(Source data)

::::

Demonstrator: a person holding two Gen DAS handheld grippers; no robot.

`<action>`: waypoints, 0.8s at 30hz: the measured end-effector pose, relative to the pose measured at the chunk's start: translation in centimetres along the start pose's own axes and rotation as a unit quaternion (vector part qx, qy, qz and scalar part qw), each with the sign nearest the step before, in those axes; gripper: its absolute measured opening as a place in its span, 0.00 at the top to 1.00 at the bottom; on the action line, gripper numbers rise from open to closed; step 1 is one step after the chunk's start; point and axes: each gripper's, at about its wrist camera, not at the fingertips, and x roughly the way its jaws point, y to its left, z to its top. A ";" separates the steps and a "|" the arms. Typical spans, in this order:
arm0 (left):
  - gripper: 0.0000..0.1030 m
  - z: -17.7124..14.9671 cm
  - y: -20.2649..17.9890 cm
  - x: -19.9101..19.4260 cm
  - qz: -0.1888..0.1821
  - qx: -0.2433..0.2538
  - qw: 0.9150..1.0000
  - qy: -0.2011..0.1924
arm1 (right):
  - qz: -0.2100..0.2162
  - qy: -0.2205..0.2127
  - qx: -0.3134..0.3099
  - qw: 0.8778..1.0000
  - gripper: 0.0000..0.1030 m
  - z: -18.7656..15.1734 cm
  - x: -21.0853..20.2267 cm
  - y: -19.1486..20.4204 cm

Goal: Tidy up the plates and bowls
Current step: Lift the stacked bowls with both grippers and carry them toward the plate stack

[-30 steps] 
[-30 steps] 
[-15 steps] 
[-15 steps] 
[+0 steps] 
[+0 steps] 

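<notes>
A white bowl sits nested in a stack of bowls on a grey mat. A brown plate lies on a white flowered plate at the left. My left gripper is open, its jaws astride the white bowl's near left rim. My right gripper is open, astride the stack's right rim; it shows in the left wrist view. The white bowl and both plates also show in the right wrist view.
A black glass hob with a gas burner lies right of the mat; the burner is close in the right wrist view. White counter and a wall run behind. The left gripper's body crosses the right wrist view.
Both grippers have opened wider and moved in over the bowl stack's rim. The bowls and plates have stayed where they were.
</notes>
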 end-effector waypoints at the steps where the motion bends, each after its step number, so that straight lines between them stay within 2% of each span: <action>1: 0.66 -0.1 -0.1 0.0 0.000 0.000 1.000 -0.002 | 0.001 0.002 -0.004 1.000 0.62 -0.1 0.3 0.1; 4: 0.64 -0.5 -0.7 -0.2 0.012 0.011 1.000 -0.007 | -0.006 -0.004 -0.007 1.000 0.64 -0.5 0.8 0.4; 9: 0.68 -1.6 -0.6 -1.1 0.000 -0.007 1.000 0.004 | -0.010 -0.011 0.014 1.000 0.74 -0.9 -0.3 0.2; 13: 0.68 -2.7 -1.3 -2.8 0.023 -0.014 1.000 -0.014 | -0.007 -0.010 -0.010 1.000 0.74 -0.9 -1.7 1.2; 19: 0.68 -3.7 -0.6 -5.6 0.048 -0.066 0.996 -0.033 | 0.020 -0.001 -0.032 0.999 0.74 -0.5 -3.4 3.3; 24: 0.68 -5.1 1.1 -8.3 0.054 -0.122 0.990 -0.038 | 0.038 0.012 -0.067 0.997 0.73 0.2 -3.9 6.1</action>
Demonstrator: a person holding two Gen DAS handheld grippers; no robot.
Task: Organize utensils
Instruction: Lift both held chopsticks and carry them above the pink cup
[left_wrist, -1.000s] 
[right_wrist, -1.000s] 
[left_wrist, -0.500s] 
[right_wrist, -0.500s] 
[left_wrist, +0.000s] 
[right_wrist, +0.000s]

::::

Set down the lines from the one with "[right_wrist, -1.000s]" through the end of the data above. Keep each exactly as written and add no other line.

[right_wrist, -1.000s] 
[left_wrist, -0.500s] 
[right_wrist, -0.500s] 
[left_wrist, +0.000s] 
[right_wrist, +0.000s]

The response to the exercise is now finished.